Exercise prompt: The whole listing is to be transcribed exactly as it stands.
=== Section Start ===
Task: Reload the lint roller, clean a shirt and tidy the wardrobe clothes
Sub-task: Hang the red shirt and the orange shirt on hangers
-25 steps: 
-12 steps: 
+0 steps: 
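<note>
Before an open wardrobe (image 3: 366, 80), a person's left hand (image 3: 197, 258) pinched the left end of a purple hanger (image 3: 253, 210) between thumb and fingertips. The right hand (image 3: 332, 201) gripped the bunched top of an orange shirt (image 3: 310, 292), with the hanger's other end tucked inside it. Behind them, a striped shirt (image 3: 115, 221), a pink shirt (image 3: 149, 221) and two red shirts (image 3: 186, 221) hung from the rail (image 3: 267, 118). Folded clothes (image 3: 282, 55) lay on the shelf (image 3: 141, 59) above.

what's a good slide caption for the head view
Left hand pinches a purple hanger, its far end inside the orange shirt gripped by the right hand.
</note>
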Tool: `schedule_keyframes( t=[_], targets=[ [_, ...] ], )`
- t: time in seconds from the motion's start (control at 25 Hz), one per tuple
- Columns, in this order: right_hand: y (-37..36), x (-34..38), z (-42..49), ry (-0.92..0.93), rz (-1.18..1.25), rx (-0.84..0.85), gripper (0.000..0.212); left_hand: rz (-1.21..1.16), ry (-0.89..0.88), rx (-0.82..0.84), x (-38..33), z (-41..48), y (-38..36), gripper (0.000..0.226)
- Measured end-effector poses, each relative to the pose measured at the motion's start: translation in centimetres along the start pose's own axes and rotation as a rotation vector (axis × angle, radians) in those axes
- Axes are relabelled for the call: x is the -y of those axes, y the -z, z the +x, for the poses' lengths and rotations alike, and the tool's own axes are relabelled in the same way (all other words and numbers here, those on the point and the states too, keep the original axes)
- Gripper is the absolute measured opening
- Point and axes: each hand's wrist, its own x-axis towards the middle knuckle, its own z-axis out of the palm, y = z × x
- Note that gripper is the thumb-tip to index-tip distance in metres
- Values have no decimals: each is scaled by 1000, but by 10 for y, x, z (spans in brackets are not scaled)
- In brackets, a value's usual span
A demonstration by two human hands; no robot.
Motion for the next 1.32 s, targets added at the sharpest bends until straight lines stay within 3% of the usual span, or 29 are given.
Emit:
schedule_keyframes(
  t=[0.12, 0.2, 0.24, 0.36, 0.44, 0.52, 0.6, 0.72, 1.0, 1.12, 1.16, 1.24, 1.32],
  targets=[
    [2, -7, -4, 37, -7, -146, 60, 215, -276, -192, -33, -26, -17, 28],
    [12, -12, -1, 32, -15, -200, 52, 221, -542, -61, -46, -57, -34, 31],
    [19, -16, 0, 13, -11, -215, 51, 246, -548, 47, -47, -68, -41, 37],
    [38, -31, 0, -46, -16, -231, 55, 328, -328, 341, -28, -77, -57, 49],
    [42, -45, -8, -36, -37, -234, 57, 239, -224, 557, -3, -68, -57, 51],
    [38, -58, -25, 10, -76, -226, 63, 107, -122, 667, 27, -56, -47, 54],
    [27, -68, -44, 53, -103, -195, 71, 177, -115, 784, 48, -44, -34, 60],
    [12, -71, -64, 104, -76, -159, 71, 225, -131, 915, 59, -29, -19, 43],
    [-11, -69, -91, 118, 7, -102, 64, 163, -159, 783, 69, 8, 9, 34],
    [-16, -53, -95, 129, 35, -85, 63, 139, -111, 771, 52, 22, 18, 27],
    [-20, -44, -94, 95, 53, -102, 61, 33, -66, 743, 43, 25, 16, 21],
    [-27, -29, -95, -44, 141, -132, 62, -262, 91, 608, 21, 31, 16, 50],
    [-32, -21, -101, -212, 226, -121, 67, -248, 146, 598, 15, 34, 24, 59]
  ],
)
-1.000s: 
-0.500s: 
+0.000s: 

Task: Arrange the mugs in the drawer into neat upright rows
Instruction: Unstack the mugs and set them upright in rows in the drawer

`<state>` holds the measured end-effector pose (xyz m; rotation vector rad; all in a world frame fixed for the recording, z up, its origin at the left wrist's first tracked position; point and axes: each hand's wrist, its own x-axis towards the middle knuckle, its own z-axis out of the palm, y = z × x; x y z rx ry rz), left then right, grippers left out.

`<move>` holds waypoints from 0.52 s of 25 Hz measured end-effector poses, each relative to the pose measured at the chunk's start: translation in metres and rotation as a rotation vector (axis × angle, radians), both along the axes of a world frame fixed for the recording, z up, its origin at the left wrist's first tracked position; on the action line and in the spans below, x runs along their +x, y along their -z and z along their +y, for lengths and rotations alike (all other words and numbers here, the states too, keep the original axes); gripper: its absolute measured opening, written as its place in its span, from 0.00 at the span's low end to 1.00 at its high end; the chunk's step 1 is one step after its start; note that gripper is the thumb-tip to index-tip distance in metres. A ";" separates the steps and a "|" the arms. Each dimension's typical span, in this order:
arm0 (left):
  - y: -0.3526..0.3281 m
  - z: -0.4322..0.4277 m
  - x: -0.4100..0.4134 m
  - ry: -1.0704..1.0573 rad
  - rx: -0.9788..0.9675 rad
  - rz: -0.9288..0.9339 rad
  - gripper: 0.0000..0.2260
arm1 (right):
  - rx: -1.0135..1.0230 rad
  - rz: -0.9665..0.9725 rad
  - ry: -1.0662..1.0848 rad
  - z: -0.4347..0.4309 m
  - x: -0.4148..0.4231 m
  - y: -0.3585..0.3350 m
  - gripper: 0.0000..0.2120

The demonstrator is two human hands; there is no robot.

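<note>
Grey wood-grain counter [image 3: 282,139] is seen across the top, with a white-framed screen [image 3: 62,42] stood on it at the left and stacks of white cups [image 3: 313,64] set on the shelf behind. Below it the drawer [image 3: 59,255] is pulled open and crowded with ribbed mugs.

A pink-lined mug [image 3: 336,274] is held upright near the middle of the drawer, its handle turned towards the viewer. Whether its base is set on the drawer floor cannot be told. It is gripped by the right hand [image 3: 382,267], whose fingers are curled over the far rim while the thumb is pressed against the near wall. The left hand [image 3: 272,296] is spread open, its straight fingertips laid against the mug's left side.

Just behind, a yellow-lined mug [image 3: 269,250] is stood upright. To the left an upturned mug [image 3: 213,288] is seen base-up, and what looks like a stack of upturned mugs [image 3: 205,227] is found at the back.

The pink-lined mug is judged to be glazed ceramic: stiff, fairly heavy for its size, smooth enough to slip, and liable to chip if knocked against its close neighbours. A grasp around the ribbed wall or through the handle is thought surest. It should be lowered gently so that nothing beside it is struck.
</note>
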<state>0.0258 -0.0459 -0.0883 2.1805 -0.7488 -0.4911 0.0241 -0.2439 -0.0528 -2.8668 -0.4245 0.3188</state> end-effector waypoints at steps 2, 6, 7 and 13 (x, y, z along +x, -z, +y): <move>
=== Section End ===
Answer to this exercise:
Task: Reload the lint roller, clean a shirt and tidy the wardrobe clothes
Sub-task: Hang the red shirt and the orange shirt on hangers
-25 steps: 
-12 steps: 
+0 steps: 
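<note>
Before an open wardrobe (image 3: 366, 80), a person's left hand (image 3: 197, 258) pinched the left end of a purple hanger (image 3: 253, 210) between thumb and fingertips. The right hand (image 3: 332, 201) gripped the bunched top of an orange shirt (image 3: 310, 292), with the hanger's other end tucked inside it. Behind them, a striped shirt (image 3: 115, 221), a pink shirt (image 3: 149, 221) and two red shirts (image 3: 186, 221) hung from the rail (image 3: 267, 118). Folded clothes (image 3: 282, 55) lay on the shelf (image 3: 141, 59) above.

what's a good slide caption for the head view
Left hand pinches a purple hanger, its far end inside the orange shirt gripped by the right hand.
</note>
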Tool: `schedule_keyframes( t=[_], targets=[ [_, ...] ], )`
- t: time in seconds from the motion's start (control at 25 Hz), one per tuple
- Columns, in this order: right_hand: y (-37..36), x (-34..38), z (-42..49), ry (-0.92..0.93), rz (-1.18..1.25), rx (-0.84..0.85), gripper (0.000..0.212); left_hand: rz (-1.21..1.16), ry (-0.89..0.88), rx (-0.82..0.84), x (-38..33), z (-41..48), y (-38..36), gripper (0.000..0.226)
- Measured end-effector poses, each relative to the pose measured at the motion's start: translation in centimetres along the start pose's own axes and rotation as a rotation vector (axis × angle, radians) in those axes
- Axes are relabelled for the call: x is the -y of those axes, y the -z, z the +x, for the poses' lengths and rotations alike, and the tool's own axes are relabelled in the same way (all other words and numbers here, those on the point and the states too, keep the original axes)
- Gripper is the absolute measured opening
- Point and axes: each hand's wrist, its own x-axis towards the middle knuckle, its own z-axis out of the palm, y = z × x
- Note that gripper is the thumb-tip to index-tip distance in metres
- Values have no decimals: each is scaled by 1000, but by 10 for y, x, z (spans in brackets are not scaled)
- In brackets, a value's usual span
A demonstration by two human hands; no robot.
Motion for the next 1.32 s, targets added at the sharpest bends until straight lines stay within 3% of the usual span, or 29 are given.
Emit:
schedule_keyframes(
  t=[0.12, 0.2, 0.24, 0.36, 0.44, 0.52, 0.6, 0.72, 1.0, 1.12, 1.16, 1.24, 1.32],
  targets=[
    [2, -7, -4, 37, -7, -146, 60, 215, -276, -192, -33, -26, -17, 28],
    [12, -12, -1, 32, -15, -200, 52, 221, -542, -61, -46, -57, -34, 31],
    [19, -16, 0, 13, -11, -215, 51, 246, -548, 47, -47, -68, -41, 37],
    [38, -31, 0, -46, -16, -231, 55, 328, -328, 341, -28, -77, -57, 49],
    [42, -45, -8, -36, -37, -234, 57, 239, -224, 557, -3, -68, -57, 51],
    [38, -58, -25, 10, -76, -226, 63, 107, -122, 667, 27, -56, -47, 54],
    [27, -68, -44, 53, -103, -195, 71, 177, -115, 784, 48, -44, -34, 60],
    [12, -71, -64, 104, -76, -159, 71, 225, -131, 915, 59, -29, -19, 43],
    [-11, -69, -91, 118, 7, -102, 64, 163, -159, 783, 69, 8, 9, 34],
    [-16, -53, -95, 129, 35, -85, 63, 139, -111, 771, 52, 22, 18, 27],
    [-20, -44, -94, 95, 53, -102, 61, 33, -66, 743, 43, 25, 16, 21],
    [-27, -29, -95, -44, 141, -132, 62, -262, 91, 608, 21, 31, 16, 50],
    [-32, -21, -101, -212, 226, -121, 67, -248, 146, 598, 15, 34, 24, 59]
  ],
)
-1.000s: 
-0.500s: 
+0.000s: 

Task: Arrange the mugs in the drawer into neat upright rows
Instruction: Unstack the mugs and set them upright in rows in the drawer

`<state>` holds the measured end-effector pose (xyz m; rotation vector rad; all in a world frame fixed for the recording, z up, its origin at the left wrist's first tracked position; point and axes: each hand's wrist, its own x-axis towards the middle knuckle, its own z-axis out of the palm, y = z × x; x y z rx ry rz), left then right, grippers left out.

`<move>` holds waypoints from 0.52 s of 25 Hz measured end-effector poses, each relative to the pose measured at the chunk's start: translation in metres and rotation as a rotation vector (axis × angle, radians), both along the axes of a world frame fixed for the recording, z up, its origin at the left wrist's first tracked position; on the action line and in the spans below, x runs along their +x, y along their -z and z along their +y, for lengths and rotations alike (all other words and numbers here, the states too, keep the original axes); gripper: its absolute measured opening, written as its place in its span, from 0.00 at the span's low end to 1.00 at its high end; the chunk's step 1 is one step after its start; note that gripper is the thumb-tip to index-tip distance in metres. A ";" separates the steps and a "|" the arms. Each dimension's typical span, in this order:
arm0 (left):
  - y: -0.3526..0.3281 m
  - z: -0.4322..0.4277 m
  - x: -0.4100..0.4134 m
  - ry: -1.0704..1.0573 rad
  - rx: -0.9788..0.9675 rad
  - rz: -0.9288..0.9339 rad
  - gripper: 0.0000..0.2260
arm1 (right):
  - rx: -1.0135..1.0230 rad
  - rz: -0.9665..0.9725 rad
  - ry: -1.0662..1.0848 rad
  - z: -0.4347..0.4309 m
  - x: -0.4148..0.4231 m
  - y: -0.3585..0.3350 m
  - gripper: 0.0000..0.2120

The demonstrator is two human hands; there is no robot.

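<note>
Grey wood-grain counter [image 3: 282,139] is seen across the top, with a white-framed screen [image 3: 62,42] stood on it at the left and stacks of white cups [image 3: 313,64] set on the shelf behind. Below it the drawer [image 3: 59,255] is pulled open and crowded with ribbed mugs.

A pink-lined mug [image 3: 336,274] is held upright near the middle of the drawer, its handle turned towards the viewer. Whether its base is set on the drawer floor cannot be told. It is gripped by the right hand [image 3: 382,267], whose fingers are curled over the far rim while the thumb is pressed against the near wall. The left hand [image 3: 272,296] is spread open, its straight fingertips laid against the mug's left side.

Just behind, a yellow-lined mug [image 3: 269,250] is stood upright. To the left an upturned mug [image 3: 213,288] is seen base-up, and what looks like a stack of upturned mugs [image 3: 205,227] is found at the back.

The pink-lined mug is judged to be glazed ceramic: stiff, fairly heavy for its size, smooth enough to slip, and liable to chip if knocked against its close neighbours. A grasp around the ribbed wall or through the handle is thought surest. It should be lowered gently so that nothing beside it is struck.
</note>
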<state>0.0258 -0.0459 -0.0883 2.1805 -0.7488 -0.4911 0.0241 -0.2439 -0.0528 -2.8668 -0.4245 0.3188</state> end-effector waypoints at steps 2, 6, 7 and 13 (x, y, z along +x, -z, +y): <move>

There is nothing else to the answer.